Items listed in a dataset

..........

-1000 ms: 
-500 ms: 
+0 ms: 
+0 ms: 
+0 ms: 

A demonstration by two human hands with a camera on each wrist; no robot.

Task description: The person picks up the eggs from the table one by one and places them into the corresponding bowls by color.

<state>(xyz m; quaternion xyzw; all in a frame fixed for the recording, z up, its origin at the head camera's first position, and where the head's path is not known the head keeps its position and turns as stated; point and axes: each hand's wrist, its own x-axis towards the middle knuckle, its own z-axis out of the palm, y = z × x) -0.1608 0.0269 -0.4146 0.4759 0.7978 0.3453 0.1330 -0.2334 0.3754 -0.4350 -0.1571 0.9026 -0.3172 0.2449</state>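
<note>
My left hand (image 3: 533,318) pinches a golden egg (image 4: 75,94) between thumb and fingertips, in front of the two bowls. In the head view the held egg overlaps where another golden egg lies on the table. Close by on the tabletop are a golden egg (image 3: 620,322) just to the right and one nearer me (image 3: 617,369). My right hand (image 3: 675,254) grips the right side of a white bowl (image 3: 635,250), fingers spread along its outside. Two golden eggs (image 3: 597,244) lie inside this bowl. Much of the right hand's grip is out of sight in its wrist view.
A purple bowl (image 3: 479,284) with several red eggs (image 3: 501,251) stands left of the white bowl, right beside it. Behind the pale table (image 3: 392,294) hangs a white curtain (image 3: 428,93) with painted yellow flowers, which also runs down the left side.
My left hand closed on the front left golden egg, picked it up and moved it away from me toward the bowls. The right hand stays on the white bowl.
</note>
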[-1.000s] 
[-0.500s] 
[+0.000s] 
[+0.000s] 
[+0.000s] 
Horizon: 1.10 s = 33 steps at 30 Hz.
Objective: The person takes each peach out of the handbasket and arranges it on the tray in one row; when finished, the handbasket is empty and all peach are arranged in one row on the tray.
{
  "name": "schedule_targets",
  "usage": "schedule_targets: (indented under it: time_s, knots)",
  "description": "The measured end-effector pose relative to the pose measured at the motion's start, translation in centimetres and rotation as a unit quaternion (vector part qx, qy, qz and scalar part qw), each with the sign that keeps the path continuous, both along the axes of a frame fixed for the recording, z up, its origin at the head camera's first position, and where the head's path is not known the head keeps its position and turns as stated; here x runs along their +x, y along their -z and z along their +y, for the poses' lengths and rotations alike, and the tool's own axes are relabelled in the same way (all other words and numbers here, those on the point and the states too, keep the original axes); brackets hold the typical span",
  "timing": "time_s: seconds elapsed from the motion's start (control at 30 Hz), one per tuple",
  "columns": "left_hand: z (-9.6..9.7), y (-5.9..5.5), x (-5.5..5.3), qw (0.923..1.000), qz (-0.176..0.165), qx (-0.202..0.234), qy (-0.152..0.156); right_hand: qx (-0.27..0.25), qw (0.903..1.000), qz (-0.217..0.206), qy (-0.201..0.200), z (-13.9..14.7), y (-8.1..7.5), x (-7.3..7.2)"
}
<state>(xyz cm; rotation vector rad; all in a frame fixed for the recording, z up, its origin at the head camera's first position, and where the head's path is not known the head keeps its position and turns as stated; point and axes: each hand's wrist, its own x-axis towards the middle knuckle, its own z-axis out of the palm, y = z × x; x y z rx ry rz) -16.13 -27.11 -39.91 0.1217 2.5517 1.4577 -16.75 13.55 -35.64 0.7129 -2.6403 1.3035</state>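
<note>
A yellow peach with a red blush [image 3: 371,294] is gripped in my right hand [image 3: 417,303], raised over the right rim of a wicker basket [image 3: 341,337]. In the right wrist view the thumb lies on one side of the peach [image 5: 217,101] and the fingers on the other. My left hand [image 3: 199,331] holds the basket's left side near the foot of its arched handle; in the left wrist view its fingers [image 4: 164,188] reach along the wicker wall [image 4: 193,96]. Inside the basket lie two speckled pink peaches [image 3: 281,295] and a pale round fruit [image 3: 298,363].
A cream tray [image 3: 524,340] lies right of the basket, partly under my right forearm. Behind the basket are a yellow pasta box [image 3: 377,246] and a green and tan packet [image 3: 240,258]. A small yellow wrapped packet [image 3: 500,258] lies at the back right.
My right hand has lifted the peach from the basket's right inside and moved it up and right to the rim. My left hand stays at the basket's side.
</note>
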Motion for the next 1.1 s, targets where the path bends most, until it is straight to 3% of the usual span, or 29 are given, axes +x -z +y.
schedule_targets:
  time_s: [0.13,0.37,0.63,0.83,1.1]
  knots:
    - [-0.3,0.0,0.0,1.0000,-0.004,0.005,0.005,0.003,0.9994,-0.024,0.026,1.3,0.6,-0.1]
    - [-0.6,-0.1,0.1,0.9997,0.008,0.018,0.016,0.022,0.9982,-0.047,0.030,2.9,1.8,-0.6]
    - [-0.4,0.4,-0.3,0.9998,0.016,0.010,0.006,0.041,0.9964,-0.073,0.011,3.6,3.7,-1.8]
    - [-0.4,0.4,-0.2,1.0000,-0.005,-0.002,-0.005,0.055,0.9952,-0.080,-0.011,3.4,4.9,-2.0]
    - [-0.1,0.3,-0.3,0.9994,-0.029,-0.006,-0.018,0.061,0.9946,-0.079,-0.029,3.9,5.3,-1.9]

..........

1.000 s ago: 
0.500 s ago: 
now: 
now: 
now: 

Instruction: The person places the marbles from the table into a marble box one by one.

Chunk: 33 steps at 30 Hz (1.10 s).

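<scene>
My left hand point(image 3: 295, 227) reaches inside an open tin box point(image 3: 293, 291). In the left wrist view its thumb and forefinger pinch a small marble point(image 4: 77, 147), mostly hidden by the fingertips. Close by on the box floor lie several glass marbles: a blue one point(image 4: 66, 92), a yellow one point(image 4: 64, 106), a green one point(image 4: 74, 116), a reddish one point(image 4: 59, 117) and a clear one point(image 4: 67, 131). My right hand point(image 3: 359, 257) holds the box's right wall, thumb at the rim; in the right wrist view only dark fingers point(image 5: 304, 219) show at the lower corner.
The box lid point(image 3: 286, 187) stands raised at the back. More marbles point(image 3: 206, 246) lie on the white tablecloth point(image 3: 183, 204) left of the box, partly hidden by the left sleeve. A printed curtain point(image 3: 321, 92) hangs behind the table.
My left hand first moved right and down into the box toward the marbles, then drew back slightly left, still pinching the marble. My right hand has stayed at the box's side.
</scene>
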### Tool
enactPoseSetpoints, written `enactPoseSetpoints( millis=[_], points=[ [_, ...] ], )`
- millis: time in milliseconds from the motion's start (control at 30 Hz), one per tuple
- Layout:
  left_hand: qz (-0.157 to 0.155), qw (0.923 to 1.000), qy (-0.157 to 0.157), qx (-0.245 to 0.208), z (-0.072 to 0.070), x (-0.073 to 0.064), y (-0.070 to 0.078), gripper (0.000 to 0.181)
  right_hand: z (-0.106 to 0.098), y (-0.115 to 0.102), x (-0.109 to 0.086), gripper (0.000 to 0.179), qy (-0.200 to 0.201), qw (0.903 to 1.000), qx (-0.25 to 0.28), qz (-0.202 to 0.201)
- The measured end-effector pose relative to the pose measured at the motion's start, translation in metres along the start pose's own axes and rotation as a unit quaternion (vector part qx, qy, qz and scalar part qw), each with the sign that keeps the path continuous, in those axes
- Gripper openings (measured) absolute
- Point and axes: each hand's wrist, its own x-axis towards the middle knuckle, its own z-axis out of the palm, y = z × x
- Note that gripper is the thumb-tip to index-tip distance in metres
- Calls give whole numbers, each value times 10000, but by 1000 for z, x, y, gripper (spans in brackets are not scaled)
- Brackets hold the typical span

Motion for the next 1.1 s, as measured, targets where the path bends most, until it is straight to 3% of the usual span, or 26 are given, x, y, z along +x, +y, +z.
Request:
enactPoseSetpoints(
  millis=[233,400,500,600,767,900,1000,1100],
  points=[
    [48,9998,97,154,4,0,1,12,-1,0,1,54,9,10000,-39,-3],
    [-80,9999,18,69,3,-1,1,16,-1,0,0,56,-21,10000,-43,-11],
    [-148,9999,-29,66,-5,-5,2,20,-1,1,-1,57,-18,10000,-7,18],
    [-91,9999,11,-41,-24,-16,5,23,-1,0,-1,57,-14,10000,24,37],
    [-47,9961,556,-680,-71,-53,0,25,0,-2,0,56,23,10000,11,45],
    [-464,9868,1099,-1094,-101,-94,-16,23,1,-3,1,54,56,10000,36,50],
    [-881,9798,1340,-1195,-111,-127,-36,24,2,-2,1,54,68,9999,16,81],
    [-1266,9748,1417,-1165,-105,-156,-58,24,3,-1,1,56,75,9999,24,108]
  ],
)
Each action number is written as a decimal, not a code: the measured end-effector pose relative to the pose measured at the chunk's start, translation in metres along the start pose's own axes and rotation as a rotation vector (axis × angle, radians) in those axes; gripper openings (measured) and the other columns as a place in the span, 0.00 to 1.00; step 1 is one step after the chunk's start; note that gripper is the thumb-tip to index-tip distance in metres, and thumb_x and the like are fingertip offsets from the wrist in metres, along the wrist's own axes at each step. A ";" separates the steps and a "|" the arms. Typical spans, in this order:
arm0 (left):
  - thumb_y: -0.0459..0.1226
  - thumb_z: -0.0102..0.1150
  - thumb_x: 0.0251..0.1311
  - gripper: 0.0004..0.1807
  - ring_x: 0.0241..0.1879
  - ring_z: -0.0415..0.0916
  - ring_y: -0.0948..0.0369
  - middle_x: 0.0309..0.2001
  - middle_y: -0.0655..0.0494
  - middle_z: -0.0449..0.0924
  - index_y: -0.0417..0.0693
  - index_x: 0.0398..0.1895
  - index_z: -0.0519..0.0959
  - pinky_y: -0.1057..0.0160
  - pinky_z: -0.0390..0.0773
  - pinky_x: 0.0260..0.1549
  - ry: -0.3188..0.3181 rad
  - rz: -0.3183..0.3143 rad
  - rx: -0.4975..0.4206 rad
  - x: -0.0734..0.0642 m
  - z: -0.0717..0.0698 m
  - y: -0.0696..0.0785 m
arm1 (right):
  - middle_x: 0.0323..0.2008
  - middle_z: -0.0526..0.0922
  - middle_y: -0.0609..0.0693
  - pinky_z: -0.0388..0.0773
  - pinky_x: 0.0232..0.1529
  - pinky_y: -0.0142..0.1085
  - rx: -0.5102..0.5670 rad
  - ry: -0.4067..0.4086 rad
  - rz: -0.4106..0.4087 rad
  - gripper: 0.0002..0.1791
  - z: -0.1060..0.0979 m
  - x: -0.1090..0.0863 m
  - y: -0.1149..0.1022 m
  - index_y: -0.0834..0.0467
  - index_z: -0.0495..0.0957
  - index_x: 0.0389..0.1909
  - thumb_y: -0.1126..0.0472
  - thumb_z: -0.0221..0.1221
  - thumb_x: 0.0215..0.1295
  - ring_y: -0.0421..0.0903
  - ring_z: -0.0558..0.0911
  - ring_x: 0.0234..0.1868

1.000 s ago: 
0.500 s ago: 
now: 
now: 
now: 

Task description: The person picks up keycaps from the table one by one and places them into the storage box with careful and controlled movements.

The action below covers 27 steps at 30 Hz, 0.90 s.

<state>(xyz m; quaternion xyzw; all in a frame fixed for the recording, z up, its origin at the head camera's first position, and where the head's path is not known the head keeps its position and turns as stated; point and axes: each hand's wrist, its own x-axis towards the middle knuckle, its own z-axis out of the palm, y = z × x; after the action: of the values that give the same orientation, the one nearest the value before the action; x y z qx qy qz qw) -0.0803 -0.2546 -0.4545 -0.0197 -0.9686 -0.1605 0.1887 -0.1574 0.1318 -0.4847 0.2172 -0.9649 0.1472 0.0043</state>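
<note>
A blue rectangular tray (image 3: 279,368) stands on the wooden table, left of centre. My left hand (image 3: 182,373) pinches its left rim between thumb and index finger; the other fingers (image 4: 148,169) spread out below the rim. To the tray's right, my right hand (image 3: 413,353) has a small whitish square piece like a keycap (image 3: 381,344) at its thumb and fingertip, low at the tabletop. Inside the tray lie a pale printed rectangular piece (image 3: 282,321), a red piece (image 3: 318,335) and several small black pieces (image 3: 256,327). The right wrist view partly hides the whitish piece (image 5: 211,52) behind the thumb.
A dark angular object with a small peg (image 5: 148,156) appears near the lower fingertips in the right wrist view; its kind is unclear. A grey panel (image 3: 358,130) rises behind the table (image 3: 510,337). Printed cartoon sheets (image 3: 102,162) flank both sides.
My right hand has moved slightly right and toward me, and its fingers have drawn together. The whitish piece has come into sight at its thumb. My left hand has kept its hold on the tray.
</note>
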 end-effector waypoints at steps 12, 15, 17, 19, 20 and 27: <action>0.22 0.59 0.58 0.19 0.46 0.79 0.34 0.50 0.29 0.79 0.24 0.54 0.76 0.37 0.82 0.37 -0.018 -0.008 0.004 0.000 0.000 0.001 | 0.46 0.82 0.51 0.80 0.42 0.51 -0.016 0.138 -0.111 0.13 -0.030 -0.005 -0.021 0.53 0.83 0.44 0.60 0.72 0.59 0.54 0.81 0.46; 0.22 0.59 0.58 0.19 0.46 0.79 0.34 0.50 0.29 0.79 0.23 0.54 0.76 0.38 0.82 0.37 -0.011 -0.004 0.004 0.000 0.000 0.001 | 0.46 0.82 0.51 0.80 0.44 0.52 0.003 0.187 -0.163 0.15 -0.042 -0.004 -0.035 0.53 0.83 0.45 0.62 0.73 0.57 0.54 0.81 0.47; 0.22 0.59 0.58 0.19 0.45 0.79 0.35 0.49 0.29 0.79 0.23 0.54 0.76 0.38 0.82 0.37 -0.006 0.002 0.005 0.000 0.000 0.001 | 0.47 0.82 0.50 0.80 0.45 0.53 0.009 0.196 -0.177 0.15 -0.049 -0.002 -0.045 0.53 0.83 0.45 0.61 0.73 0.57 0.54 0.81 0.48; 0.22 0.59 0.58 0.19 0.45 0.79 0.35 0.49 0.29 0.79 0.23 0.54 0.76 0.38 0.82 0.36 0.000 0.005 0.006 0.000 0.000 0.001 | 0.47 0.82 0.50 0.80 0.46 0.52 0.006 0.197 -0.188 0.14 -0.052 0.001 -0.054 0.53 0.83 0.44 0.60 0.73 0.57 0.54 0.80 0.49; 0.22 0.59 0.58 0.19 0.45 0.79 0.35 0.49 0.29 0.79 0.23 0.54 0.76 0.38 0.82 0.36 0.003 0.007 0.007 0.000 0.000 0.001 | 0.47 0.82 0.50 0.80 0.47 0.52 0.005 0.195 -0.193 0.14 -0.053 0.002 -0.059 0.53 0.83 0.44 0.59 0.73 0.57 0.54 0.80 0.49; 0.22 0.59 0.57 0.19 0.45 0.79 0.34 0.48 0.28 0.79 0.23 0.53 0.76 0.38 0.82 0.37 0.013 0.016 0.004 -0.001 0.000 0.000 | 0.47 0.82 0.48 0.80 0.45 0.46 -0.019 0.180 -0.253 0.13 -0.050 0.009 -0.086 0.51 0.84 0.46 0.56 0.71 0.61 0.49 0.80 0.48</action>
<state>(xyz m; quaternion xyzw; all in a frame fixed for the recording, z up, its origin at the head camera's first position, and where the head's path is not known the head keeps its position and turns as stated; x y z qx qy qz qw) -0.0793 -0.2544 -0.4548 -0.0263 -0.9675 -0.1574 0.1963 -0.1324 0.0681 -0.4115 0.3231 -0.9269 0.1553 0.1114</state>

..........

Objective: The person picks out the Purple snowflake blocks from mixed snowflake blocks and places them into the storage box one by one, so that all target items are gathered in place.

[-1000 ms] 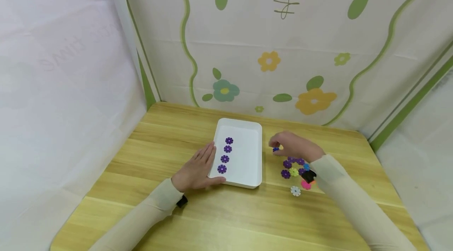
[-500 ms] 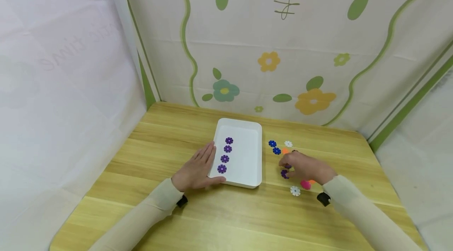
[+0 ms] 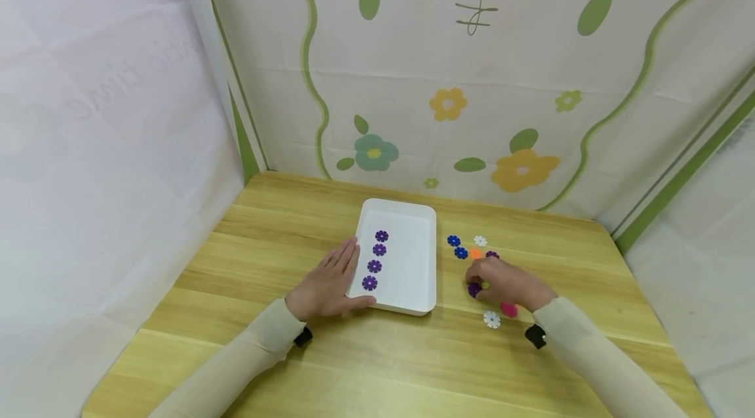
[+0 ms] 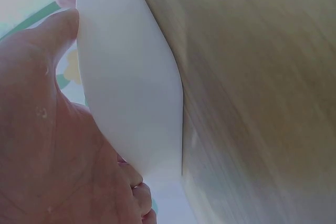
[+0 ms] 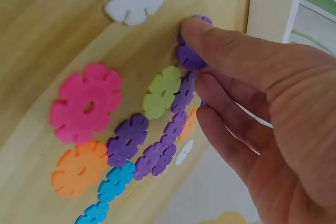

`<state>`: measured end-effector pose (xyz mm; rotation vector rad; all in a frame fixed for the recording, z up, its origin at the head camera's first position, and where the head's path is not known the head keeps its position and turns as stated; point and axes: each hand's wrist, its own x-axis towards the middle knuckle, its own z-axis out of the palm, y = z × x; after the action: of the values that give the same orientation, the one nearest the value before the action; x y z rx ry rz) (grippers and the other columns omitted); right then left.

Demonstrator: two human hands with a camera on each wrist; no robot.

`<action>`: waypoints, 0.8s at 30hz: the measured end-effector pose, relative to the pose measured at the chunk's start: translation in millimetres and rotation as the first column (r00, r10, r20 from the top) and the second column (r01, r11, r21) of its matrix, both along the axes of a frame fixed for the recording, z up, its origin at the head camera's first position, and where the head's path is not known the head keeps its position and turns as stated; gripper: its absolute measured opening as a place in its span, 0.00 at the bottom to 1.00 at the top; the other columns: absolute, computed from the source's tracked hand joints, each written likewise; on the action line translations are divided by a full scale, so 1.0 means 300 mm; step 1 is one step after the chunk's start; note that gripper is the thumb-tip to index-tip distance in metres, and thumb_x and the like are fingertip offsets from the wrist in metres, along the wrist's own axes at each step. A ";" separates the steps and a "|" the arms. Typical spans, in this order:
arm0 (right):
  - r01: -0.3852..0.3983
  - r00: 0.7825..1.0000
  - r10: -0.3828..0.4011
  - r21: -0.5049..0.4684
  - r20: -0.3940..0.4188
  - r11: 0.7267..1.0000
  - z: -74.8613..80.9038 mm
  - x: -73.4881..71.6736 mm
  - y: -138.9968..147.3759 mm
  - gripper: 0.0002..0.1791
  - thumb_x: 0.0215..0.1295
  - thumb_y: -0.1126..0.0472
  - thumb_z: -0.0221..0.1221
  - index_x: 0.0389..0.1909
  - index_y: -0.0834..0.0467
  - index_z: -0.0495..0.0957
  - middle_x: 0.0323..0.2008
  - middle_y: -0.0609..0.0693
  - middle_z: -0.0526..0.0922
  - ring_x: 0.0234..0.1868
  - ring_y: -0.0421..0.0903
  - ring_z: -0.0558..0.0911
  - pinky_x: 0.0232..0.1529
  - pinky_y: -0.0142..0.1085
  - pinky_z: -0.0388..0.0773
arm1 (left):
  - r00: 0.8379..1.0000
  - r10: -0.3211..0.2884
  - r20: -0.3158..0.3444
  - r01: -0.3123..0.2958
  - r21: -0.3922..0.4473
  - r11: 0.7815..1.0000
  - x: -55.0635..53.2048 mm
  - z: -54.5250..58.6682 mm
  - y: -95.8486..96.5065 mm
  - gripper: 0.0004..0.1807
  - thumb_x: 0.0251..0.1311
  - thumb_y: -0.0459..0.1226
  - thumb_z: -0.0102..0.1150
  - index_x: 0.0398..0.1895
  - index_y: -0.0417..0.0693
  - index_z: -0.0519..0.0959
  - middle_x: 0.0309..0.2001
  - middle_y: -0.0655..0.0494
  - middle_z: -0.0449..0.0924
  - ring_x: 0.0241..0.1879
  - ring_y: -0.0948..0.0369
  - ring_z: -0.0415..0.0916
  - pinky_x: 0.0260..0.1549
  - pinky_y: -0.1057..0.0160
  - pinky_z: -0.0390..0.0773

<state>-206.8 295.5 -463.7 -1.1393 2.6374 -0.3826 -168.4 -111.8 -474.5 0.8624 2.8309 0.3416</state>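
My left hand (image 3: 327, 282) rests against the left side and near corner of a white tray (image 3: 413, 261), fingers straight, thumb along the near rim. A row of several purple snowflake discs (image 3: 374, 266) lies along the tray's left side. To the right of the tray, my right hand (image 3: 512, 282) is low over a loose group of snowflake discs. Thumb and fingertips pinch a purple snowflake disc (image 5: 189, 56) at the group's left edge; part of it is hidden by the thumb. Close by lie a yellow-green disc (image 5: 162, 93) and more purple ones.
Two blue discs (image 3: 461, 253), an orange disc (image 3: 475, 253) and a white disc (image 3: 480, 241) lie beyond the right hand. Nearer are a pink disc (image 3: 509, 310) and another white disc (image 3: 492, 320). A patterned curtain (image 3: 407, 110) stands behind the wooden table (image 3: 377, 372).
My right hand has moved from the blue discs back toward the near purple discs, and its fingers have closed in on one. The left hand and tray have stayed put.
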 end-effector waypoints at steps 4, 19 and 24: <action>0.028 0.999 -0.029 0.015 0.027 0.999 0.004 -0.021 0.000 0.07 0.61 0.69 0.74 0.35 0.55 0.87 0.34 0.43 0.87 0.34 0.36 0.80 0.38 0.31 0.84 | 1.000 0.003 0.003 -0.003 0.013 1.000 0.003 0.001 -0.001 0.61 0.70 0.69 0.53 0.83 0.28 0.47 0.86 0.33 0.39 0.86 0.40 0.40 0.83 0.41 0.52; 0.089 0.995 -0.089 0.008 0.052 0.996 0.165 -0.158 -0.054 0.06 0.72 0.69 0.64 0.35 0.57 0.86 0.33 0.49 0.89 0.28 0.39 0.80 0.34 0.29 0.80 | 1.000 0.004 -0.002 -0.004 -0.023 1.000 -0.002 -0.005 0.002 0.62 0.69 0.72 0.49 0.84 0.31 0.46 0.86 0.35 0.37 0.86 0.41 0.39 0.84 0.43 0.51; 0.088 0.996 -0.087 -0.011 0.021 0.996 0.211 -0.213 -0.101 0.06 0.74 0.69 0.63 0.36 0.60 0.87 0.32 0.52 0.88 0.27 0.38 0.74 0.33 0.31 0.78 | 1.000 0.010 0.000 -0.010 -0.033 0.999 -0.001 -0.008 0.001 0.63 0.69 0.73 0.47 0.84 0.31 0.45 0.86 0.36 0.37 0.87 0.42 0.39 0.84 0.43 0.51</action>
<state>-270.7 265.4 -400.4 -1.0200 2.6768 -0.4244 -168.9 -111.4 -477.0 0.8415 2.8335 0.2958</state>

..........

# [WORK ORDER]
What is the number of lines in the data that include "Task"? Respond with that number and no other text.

# [ANSWER SPACE]
2